Secret Senate report harshly critical of CIA interrogations
WASHINGTON — A secret Senate report on the CIA’s treatment of Al Qaeda detainees from 2001 to 2006 concludes that the spy agency used brutal, unauthorized interrogation techniques, misrepresented key elements of the program to policymakers and the public, and actively sought to undermine congressional oversight, officials who have read the report say.
Contrary to previous assertions by President George W. Bush and CIA leaders, the use of harsh interrogation techniques — which many consider to be torture — did not produce game-changing intelligence that stopped terrorist attacks, the report concludes. Though detainees supplied useful intelligence after such treatment was applied, the report argues that the information could have been elicited through noncoercive methods.
The 6,200-page report was produced by Democratic staffers on the Senate Intelligence Committee, which earlier this month voted 11 to 3 to seek declassification of a 480-page executive summary and a list of findings. The White House and the CIA will now decide what, if anything, must be censored for national security before the summary is released to the public.
The report’s top-line conclusions amount to a scathing indictment of the CIA. Current and former agency officials and many Senate Republicans say they take issue with some of the findings, although not all the specific points of dispute are clear.
“Given that the report remains classified, we are unable to comment,” CIA spokesman Dean Boyd wrote in an email. “Our response to the 2012 version of the report found several areas in which CIA and [the committee] agreed, and several other areas in which we disagreed.”
After the terrorist attacks of Sept. 11, 2001, the CIA held Al Qaeda operatives in secret prisons in Europe and Asia and received permission to use sleep deprivation, stress positions, slapping, humiliation and other techniques to break down detainees viewed as uncooperative. Among the most controversial techniques was waterboarding, which creates a sensation of drowning.
The Justice Department had authorized the CIA to use the techniques in a series of secret legal opinions that have since been rescinded.
Bush and CIA officials involved in the program say it produced crucial, lifesaving intelligence. Critics say some of the techniques amounted to torture that was both immoral and ineffective.
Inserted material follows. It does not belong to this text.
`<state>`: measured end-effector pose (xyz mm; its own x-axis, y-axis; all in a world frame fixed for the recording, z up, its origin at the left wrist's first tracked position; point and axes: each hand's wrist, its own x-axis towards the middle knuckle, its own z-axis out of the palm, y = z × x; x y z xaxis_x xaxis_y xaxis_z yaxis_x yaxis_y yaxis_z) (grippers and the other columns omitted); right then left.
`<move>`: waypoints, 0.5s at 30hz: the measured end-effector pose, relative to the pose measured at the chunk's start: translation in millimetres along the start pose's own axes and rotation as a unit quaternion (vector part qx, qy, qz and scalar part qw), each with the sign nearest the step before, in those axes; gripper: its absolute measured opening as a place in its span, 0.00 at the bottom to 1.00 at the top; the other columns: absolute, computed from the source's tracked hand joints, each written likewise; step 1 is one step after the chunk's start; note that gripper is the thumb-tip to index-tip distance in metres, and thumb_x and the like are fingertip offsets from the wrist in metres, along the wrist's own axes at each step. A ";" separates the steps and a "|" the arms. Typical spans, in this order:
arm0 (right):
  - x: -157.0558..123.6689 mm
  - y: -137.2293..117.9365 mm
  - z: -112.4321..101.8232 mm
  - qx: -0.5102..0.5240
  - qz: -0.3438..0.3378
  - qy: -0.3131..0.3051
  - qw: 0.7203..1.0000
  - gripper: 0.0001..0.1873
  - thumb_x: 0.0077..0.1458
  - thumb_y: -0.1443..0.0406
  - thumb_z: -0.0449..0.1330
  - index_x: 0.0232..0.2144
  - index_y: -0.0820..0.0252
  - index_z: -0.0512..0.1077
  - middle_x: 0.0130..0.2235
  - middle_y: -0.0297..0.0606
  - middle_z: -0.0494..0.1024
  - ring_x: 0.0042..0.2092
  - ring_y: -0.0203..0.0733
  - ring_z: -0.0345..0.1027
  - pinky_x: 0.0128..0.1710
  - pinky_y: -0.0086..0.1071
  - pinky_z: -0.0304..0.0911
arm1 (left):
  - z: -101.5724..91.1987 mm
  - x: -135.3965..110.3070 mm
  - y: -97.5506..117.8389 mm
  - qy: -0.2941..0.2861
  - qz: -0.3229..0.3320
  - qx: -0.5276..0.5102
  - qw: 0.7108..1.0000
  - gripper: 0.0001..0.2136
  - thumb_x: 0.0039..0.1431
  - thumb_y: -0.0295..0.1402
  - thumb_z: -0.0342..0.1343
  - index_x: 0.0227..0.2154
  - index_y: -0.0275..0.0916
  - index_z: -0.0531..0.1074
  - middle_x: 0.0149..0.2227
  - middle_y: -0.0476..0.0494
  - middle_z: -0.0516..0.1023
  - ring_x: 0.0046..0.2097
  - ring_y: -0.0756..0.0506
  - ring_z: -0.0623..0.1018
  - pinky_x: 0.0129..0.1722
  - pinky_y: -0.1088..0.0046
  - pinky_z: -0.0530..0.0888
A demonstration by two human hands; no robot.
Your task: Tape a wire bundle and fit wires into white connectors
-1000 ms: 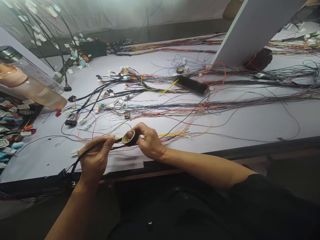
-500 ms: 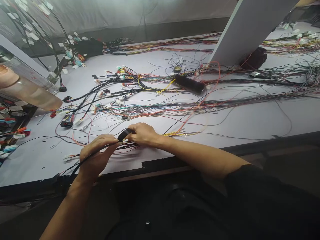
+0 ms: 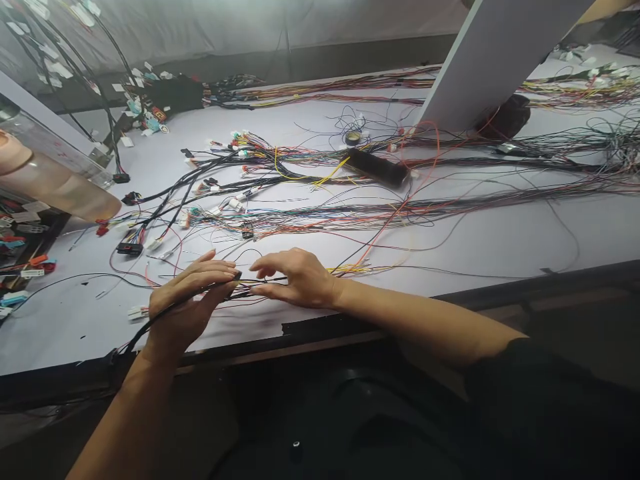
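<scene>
My left hand (image 3: 187, 297) is closed around a black-wrapped wire bundle (image 3: 145, 328), which runs back under the wrist toward the table's front edge. A small dark piece, probably the edge of the black tape roll (image 3: 237, 275), shows at its fingertips, mostly hidden by them. Loose wires (image 3: 257, 283) leave these fingertips to the right. Just there, my right hand (image 3: 300, 279) has thumb and fingers spread apart, with the wires passing between them and no grip visible. Yellow wire ends (image 3: 350, 269) lie beyond the right wrist.
Long wire harnesses (image 3: 320, 217) with connectors stretch across the white table (image 3: 490, 247). A dark cylinder (image 3: 377, 169) and a small tape roll (image 3: 353, 138) lie among them. A bottle (image 3: 60, 180) is at left, a grey post (image 3: 500, 60) at right. Black connector (image 3: 130, 249) lies near the left hand.
My right hand has let go of the black tape roll and drawn back slightly to the right, its fingers opening. The roll now shows only as a dark bit at my left fingertips.
</scene>
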<state>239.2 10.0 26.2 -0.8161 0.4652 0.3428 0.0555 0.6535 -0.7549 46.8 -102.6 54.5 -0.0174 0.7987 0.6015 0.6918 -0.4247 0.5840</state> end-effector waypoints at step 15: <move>0.7 -2.4 18.8 -0.213 -0.132 0.088 0.964 0.14 0.64 0.56 0.57 0.48 0.56 0.71 0.48 0.38 0.79 0.46 0.42 0.69 0.44 0.37 0.55 | 16.7 -0.6 11.2 0.090 -0.239 -0.056 0.965 0.04 0.51 0.31 0.67 0.30 0.41 0.78 0.28 0.50 0.79 0.29 0.49 0.77 0.32 0.72 0.77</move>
<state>227.7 -2.4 17.7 -0.7262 0.3177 0.6096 0.1206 0.9319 -0.3420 66.6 -100.7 51.6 -0.4469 0.8321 0.3284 0.4915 -0.0783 0.8673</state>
Those who have seen the report, who did not want to be identified discussing a classified document, say it concludes that the CIA misled the Justice Department, the White House and congressional leaders about key elements of the program and exaggerated the intelligence gained from using the harsh techniques. In many cases, the report says, the best intelligence a detainee provided was obtained before the techniques were used.
Officials say the report also found that the CIA used techniques that hadn’t been approved by the Justice Department or CIA headquarters, and that even the approved techniques were far more brutal and harmful to detainees than the CIA communicated to senior policymakers and members of Congress who were briefed on the program.
The program was so badly mismanaged that the CIA did not always have an accurate accounting of how many detainees it held, the report is said to conclude. Sources said the report found that much of the program was outsourced to contractors, including two psychologists, James Mitchell and Bruce Jessen, who were the architects of the program and personally conducted some of the waterboarding sessions.
CIA employees who raised questions internally about the use of the coercive techniques were ignored, the report concludes, and CIA interrogators who committed misconduct were not held accountable. A Justice Department criminal investigation looking at whether CIA officers could be prosecuted in connection with the harsh interrogations ended in 2011 with no charges filed.
Senate staffers spent years poring over millions of pages of CIA documents to complete the report. They were prevented from interviewing participants because a criminal investigation was ongoing, so they relied on interviews conducted by the CIA’s inspector general. The inspector issued a report in 2004 that criticized how some of the techniques were used, but also concluded the interrogation program as a whole produced useful intelligence.